Supplied material

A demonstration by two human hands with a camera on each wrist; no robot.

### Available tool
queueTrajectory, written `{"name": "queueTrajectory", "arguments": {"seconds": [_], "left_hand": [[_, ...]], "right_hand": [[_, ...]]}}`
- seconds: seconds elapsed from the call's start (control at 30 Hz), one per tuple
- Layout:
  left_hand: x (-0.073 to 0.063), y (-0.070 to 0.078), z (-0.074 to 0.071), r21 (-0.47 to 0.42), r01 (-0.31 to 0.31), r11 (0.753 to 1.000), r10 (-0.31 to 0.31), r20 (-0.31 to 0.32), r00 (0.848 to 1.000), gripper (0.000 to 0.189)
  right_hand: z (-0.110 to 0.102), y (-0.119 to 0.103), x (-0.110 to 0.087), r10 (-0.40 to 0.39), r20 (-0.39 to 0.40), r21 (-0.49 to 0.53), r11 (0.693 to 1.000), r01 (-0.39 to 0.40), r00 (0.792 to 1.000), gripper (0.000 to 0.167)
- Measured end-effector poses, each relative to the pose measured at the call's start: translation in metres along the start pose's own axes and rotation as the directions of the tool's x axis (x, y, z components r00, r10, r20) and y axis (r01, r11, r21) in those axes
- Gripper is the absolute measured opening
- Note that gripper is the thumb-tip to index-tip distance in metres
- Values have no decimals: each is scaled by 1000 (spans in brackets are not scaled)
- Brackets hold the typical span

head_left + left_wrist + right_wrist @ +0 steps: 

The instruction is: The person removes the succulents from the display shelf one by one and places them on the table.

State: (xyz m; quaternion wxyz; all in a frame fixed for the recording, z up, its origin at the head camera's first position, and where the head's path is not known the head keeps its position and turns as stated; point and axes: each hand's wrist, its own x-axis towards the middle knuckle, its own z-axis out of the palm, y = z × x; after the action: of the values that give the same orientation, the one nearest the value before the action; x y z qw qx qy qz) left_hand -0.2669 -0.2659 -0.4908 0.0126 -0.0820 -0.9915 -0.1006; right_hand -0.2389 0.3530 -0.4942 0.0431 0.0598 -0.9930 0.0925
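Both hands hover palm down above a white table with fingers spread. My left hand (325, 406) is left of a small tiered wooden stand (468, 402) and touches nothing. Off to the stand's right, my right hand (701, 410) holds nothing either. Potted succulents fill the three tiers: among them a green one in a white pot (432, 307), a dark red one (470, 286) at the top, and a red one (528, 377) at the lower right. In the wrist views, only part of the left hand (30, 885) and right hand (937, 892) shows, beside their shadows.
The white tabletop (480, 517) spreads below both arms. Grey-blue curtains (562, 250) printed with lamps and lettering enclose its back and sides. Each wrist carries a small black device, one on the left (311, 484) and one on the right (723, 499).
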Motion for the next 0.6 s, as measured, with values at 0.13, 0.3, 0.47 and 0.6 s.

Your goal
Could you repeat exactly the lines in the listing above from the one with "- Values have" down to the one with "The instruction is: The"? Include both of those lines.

Task result
- Values have no decimals: each is scaled by 1000 (spans in brackets are not scaled)
- Brackets hold the typical span

head_left + left_wrist + right_wrist @ +0 steps: 

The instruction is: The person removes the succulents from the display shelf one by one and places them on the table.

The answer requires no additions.